Records from a collection
■ ■ ■ ■

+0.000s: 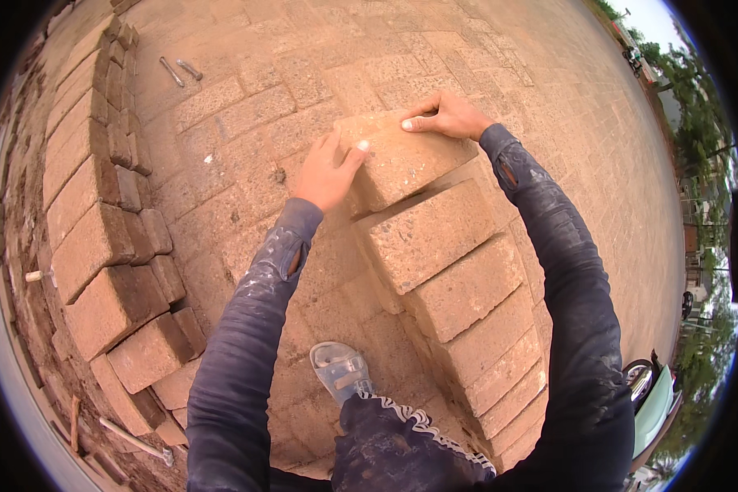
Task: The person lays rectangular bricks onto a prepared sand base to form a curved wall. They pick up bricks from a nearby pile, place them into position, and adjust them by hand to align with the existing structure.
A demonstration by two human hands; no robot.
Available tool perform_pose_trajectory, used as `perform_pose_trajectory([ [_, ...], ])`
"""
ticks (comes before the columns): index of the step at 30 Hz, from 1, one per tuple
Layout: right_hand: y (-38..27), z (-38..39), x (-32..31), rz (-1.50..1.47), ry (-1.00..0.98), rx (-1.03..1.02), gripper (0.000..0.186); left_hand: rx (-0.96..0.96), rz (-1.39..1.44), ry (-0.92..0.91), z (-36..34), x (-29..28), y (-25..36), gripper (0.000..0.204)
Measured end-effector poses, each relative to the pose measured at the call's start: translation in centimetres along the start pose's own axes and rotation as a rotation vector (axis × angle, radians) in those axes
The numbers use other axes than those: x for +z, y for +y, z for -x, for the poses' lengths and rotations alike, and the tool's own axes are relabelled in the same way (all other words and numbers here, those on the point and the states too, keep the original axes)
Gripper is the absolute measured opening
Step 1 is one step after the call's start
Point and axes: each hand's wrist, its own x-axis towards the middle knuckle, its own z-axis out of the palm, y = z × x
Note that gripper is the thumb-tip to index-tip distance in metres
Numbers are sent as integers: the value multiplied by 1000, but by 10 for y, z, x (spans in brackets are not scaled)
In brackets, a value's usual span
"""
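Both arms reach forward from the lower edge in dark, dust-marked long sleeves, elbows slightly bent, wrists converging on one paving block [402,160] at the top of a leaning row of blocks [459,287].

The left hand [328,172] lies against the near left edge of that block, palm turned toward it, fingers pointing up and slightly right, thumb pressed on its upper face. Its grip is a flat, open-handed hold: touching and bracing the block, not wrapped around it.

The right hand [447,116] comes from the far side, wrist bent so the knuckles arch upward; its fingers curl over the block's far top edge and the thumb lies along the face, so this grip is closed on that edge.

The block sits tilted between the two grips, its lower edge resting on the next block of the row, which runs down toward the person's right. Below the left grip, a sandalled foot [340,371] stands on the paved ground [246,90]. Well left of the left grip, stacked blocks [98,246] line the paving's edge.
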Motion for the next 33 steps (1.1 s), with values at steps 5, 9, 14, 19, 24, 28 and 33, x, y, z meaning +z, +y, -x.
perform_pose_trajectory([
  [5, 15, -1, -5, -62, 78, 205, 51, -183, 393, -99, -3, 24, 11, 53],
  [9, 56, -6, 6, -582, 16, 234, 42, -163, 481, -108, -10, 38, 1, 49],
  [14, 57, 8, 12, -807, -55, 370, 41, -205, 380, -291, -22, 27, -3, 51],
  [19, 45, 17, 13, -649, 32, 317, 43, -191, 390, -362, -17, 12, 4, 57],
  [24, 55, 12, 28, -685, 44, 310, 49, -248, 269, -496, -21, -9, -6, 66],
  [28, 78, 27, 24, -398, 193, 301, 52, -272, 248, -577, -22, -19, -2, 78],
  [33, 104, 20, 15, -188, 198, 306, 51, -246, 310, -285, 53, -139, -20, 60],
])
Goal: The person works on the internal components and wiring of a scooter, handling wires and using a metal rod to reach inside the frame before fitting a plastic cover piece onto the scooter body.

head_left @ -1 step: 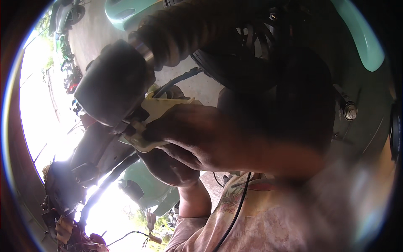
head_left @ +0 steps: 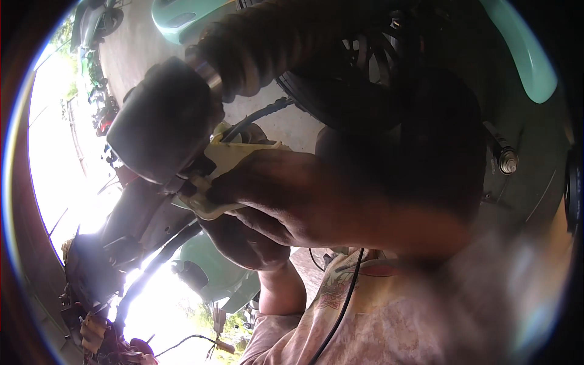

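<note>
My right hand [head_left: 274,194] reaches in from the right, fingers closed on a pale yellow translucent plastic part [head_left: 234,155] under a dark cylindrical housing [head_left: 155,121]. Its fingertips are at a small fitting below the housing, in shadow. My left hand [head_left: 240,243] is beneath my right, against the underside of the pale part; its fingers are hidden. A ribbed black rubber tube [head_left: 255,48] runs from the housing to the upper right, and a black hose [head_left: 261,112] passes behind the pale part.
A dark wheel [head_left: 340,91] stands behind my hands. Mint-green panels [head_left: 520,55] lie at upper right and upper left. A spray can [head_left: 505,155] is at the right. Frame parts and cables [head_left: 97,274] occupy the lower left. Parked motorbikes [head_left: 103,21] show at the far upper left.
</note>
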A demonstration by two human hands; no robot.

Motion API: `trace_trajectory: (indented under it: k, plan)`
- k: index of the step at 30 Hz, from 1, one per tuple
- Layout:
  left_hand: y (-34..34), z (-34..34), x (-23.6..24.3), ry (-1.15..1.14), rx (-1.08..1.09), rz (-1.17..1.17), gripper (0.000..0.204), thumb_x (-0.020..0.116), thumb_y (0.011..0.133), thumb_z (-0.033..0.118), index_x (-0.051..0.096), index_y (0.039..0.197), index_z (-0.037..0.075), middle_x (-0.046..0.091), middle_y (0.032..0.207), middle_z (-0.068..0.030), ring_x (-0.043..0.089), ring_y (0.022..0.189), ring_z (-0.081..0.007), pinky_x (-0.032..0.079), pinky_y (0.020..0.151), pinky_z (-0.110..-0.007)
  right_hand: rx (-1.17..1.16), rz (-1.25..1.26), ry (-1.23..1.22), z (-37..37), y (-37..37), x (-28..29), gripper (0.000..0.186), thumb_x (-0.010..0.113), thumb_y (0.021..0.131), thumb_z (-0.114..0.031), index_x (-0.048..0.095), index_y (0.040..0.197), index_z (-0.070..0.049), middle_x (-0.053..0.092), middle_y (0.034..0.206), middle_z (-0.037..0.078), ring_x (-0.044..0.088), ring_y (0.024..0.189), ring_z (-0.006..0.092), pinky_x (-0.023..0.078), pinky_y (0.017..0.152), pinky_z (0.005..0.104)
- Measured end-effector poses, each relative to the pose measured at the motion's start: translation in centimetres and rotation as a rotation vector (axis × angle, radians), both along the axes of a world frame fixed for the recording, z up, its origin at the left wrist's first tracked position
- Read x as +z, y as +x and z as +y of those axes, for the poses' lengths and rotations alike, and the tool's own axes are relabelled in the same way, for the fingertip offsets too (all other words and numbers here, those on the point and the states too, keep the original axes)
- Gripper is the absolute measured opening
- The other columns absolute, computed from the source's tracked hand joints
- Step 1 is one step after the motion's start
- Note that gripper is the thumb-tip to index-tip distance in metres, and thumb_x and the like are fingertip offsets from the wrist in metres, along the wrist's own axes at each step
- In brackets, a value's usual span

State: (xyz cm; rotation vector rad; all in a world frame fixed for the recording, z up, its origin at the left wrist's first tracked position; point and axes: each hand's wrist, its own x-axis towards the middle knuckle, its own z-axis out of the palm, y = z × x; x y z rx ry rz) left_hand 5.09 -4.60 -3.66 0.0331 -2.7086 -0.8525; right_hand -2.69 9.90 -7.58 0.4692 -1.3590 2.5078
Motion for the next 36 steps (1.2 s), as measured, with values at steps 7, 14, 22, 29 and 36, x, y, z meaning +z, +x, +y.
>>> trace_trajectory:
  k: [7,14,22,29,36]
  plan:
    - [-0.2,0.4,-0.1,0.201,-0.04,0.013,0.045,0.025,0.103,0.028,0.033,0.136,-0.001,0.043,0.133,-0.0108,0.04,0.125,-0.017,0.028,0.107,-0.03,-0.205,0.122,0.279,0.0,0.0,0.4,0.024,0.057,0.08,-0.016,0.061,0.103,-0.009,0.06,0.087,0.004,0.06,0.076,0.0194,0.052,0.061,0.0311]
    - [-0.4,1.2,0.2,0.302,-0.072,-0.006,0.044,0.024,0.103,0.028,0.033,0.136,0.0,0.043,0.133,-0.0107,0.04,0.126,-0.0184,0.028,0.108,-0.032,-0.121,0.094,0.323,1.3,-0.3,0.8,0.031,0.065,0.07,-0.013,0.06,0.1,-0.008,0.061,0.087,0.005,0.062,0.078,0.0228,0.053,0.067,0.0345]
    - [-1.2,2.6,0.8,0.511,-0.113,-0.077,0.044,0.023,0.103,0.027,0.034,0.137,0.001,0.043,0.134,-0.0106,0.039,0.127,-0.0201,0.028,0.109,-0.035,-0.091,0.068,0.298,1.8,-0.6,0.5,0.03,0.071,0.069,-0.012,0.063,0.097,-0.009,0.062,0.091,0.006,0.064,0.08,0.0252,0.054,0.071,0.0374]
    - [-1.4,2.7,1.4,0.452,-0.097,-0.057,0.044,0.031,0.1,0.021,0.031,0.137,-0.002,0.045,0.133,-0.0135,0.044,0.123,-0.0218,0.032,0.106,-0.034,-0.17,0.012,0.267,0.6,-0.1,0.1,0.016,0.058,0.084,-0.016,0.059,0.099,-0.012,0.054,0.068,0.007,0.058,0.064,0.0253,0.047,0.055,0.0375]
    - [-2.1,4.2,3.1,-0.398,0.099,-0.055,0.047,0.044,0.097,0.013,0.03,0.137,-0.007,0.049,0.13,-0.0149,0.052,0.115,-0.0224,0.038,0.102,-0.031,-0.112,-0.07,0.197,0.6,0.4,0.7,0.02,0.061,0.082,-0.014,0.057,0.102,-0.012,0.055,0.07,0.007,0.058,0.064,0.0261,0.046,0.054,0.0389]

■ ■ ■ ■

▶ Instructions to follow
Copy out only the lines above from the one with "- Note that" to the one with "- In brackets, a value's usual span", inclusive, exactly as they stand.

▶ Answer space
- Note that gripper is the thumb-tip to index-tip distance in metres, and thumb_x and the like are fingertip offsets from the wrist in metres, along the wrist's own axes at each step
- In brackets, a value's usual span

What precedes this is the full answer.